Royal legacy #2 -- the 1980 Royals (97-65)

The summer of 1980 was the setting for the nation's eyes focusing on Kansas City as 27-year-old George Brett had the best season of his career in leading the Royals to the postseason for the fourth of the last five seasons and, this time, the Royals didn't succumb to the Yankees in the postseason. Unfortunately, the Philadelphia Phillies did stand in the way in the Royals' first trip to the World Series and a case of hemorrhoids was among the factors to help do in Brett and the Royals. In 1979, the Royals had won but hadn't lived up to the standards set by Whitey Herzog's teams from '76-78 in making the playoffs. KC placed second in the AL West and Herzog's conflicts with the front office led to his firing. Orioles coach Jim Frey got his first managerial shot and would make the best of it in '80 by helping guide the Royals to their second-best record ever.

Thanks to a lineup featuring few weak links, the Royals' offense was among the best in the American League. The Royals topped the AL in batting (.286), hits, triples and steals and were top five in OBP (.344, third), doubles (third), slugging (.413, fourth), runs scored (809, fourth), and strikeouts (fifth lowest).
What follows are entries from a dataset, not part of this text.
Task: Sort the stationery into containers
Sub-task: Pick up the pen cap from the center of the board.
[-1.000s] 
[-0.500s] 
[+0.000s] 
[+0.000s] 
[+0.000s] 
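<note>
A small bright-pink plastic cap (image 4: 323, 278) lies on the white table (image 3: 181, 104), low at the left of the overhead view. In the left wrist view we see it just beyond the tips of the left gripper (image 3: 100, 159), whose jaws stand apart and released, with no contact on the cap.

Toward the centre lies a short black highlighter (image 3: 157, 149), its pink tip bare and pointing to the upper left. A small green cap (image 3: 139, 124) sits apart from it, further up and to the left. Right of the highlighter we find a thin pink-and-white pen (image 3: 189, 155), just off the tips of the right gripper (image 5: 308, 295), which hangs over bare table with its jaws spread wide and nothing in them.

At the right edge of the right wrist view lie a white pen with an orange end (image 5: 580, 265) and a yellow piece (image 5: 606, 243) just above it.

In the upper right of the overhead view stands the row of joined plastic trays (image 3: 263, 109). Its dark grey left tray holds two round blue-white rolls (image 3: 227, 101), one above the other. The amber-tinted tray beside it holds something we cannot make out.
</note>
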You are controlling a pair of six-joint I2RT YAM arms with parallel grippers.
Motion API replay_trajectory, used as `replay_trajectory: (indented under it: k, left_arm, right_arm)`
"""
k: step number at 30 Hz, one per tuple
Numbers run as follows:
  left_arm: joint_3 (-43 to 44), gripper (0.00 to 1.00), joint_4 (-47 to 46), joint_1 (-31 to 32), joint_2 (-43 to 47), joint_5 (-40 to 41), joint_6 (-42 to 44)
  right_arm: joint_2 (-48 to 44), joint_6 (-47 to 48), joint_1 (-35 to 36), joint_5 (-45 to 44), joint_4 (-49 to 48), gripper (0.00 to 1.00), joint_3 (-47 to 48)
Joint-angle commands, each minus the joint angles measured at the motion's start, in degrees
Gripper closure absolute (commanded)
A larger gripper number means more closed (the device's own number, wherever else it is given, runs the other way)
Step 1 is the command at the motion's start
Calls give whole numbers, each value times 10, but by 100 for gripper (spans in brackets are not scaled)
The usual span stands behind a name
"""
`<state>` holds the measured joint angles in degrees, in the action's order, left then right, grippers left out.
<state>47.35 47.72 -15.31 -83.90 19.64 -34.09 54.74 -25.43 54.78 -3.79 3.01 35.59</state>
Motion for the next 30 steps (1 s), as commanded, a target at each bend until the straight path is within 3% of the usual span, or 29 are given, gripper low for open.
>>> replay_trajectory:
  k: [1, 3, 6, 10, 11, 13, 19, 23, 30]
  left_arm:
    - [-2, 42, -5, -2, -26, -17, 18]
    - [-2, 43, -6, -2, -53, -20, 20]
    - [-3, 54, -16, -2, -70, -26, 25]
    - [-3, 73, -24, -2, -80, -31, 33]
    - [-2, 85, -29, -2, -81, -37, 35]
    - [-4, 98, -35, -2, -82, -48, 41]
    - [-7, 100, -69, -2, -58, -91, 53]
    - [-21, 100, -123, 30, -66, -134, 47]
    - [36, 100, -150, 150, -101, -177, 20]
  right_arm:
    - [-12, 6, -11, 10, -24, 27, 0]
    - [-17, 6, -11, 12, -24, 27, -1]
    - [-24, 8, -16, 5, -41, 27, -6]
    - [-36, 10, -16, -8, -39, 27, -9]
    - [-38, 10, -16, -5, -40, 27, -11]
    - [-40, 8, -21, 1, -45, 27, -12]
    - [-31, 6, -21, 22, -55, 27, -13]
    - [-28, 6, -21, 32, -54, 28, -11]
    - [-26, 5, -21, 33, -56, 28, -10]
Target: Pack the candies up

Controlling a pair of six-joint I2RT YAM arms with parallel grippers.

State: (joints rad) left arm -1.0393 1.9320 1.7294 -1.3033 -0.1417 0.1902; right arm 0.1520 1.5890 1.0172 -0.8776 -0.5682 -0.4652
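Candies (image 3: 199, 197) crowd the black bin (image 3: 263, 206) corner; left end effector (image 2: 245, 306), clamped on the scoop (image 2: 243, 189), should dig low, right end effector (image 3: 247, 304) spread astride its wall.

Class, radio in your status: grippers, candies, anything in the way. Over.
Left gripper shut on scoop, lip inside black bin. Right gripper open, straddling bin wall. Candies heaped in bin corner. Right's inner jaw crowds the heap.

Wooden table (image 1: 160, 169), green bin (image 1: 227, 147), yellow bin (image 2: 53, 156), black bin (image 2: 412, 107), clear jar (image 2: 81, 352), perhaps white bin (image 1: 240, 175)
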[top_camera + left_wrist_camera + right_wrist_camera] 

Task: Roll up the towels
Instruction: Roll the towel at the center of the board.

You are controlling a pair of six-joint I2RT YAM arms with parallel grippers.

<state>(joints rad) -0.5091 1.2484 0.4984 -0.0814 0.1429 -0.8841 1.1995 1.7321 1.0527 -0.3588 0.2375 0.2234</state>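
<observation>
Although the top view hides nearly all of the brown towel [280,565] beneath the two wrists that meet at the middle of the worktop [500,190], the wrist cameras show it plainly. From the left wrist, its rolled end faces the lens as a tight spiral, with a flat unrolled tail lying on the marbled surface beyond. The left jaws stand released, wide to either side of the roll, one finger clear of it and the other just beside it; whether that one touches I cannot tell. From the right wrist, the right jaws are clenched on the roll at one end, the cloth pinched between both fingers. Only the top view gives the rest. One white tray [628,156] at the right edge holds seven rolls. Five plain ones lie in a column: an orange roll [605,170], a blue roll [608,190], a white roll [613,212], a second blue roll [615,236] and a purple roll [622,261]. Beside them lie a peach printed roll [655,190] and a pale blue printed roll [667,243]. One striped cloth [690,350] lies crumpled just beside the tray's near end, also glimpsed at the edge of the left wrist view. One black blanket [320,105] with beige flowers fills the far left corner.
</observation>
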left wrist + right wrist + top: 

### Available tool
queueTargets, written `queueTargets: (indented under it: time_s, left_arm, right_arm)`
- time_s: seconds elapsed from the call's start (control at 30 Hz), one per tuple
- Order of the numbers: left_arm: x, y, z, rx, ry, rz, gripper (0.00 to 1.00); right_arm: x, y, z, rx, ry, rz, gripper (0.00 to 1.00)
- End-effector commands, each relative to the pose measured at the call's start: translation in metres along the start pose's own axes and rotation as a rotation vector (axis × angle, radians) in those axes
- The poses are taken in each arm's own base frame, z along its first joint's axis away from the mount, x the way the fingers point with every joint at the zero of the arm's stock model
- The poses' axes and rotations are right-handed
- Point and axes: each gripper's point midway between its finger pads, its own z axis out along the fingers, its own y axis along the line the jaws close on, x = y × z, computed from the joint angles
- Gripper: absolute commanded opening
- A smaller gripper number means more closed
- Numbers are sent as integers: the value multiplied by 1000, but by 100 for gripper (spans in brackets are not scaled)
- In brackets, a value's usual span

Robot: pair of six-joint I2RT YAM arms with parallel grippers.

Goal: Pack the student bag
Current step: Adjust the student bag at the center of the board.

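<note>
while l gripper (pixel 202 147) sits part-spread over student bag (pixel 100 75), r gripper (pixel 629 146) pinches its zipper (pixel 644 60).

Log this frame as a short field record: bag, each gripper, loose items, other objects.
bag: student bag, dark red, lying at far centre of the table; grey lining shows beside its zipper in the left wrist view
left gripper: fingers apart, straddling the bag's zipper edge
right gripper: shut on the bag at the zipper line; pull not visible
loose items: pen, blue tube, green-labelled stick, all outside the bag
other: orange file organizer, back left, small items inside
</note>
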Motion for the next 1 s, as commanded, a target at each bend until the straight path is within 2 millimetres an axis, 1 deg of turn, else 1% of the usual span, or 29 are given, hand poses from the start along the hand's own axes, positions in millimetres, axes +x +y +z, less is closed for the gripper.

The Royals were sixth in walks drawn and, as usual in Royals Stadium, ninth in HR. The pitching staff couldn't live up t
o those standards but was solid with top five finishes in saves (third), walks (third), shutouts (10, fourth), ERA (3.83, fifth), hits allowed (fifth), runs allowed (694, fifth), and homers allowed (129, fifth). KC's 37 complete games were sixth in the AL and the team only lagged in Ks at 13th.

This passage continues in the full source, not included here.